> EXERCISE PROMPT
An exact copy of every entry below is required, and no picture may appear in it.

> MATERIAL SUPPLIED
---*---

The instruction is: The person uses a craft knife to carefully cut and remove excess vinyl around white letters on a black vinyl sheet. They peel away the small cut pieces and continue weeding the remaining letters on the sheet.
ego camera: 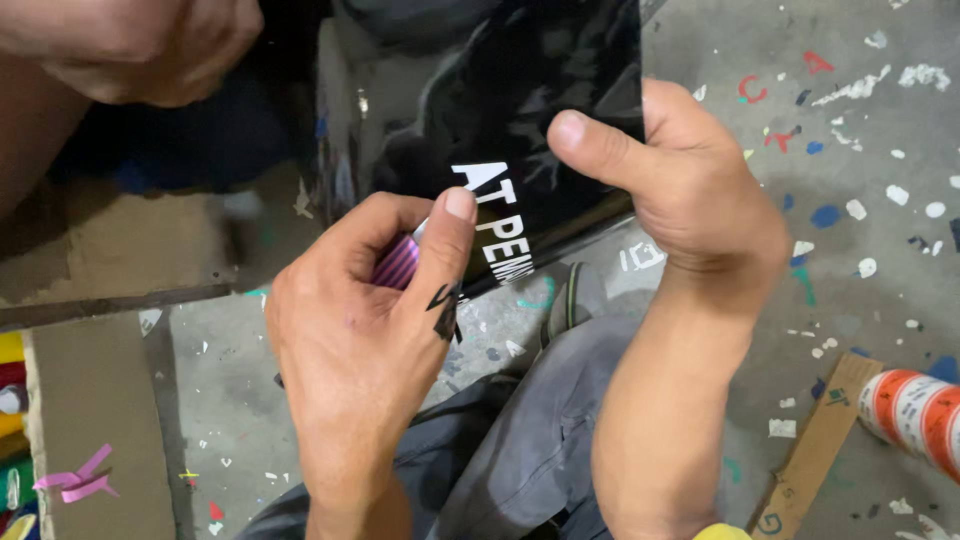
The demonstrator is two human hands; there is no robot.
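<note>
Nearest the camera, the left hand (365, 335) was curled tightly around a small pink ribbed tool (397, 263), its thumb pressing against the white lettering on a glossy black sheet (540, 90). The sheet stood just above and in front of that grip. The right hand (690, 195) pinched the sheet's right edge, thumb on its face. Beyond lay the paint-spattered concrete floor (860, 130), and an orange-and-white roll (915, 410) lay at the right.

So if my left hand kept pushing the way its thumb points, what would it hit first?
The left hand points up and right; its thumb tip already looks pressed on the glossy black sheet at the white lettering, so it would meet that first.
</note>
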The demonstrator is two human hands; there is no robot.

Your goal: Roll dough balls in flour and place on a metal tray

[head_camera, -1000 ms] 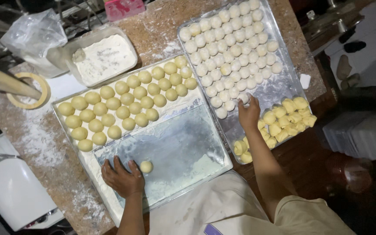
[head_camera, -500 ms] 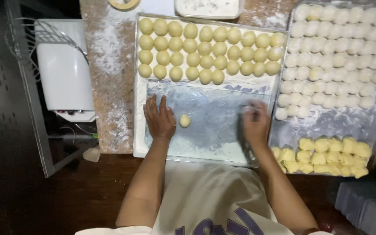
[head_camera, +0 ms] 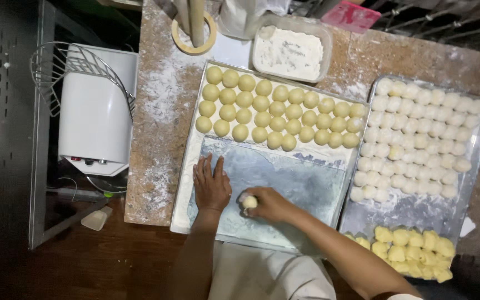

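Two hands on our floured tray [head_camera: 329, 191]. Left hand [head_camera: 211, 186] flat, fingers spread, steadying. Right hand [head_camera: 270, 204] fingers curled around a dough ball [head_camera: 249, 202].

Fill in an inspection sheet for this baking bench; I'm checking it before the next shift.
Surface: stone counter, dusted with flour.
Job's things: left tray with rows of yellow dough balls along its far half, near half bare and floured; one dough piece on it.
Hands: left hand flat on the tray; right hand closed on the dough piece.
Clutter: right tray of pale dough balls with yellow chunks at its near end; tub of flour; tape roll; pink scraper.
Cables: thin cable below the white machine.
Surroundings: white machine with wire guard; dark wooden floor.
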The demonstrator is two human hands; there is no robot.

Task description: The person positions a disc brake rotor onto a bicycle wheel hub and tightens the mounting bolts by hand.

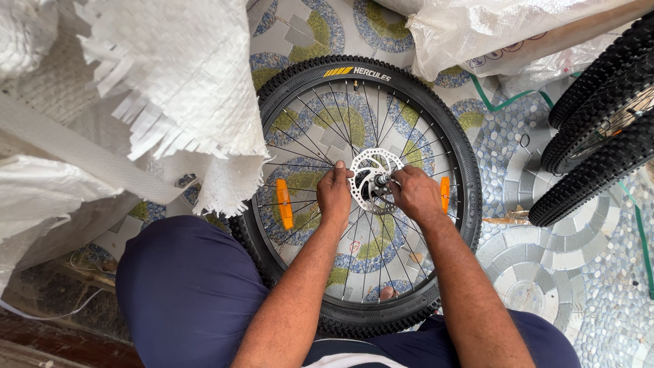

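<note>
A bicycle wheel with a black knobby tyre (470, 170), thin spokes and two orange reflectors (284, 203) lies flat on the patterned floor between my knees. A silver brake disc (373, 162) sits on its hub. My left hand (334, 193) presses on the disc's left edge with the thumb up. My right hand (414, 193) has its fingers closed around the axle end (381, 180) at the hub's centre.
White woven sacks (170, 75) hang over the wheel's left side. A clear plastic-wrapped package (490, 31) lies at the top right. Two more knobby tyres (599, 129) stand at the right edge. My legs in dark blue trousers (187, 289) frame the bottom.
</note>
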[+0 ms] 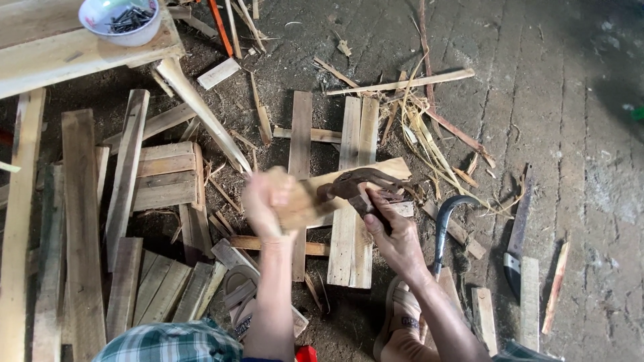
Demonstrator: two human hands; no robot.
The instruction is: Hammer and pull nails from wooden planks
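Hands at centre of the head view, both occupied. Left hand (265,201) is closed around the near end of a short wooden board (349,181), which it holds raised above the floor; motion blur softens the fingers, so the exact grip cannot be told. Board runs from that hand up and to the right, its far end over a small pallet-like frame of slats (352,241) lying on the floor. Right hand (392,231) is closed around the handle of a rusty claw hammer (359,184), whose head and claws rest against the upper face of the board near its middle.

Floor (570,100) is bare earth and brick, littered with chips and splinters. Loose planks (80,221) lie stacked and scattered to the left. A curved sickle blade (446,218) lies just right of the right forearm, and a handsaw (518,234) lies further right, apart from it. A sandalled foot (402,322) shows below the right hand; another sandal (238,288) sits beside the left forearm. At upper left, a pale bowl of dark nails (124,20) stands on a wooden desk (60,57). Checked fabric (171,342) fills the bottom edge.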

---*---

> ANSWER TO THE EXERCISE
The instruction is: The person uses a craft knife to carefully cut and remove excess vinyl around white letters on a black vinyl sheet. They peel away the small cut pieces and continue weeding the remaining letters on the sheet.
ego camera: 
The demonstrator is two human hands; there is no robot.
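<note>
Nearest the camera, the left hand (365, 335) was curled tightly around a small pink ribbed tool (397, 263), its thumb pressing against the white lettering on a glossy black sheet (540, 90). The sheet stood just above and in front of that grip. The right hand (690, 195) pinched the sheet's right edge, thumb on its face. Beyond lay the paint-spattered concrete floor (860, 130), and an orange-and-white roll (915, 410) lay at the right.

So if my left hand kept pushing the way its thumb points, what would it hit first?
The left hand points up and right; its thumb tip already looks pressed on the glossy black sheet at the white lettering, so it would meet that first.
</note>
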The demonstrator is two human hands; there is no robot.

Your goal: Roll dough balls in flour and place on a metal tray

[head_camera, -1000 ms] 
[head_camera, -500 ms] 
[head_camera, +0 ms] 

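Two hands on our floured tray [head_camera: 329, 191]. Left hand [head_camera: 211, 186] flat, fingers spread, steadying. Right hand [head_camera: 270, 204] fingers curled around a dough ball [head_camera: 249, 202].

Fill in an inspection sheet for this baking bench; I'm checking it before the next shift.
Surface: stone counter, dusted with flour.
Job's things: left tray with rows of yellow dough balls along its far half, near half bare and floured; one dough piece on it.
Hands: left hand flat on the tray; right hand closed on the dough piece.
Clutter: right tray of pale dough balls with yellow chunks at its near end; tub of flour; tape roll; pink scraper.
Cables: thin cable below the white machine.
Surroundings: white machine with wire guard; dark wooden floor.
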The demonstrator is two human hands; there is no robot.

Task description: The person positions a disc brake rotor onto a bicycle wheel hub and tightens the mounting bolts by hand.


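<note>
A bicycle wheel with a black knobby tyre (470, 170), thin spokes and two orange reflectors (284, 203) lies flat on the patterned floor between my knees. A silver brake disc (373, 162) sits on its hub. My left hand (334, 193) presses on the disc's left edge with the thumb up. My right hand (414, 193) has its fingers closed around the axle end (381, 180) at the hub's centre.
White woven sacks (170, 75) hang over the wheel's left side. A clear plastic-wrapped package (490, 31) lies at the top right. Two more knobby tyres (599, 129) stand at the right edge. My legs in dark blue trousers (187, 289) frame the bottom.
</note>
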[+0 ms] 
Demonstrator: two human hands; no robot.
The instruction is: Hammer and pull nails from wooden planks
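Hands at centre of the head view, both occupied. Left hand (265,201) is closed around the near end of a short wooden board (349,181), which it holds raised above the floor; motion blur softens the fingers, so the exact grip cannot be told. Board runs from that hand up and to the right, its far end over a small pallet-like frame of slats (352,241) lying on the floor. Right hand (392,231) is closed around the handle of a rusty claw hammer (359,184), whose head and claws rest against the upper face of the board near its middle.

Floor (570,100) is bare earth and brick, littered with chips and splinters. Loose planks (80,221) lie stacked and scattered to the left. A curved sickle blade (446,218) lies just right of the right forearm, and a handsaw (518,234) lies further right, apart from it. A sandalled foot (402,322) shows below the right hand; another sandal (238,288) sits beside the left forearm. At upper left, a pale bowl of dark nails (124,20) stands on a wooden desk (60,57). Checked fabric (171,342) fills the bottom edge.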

That finishes the exercise, with nothing more to add.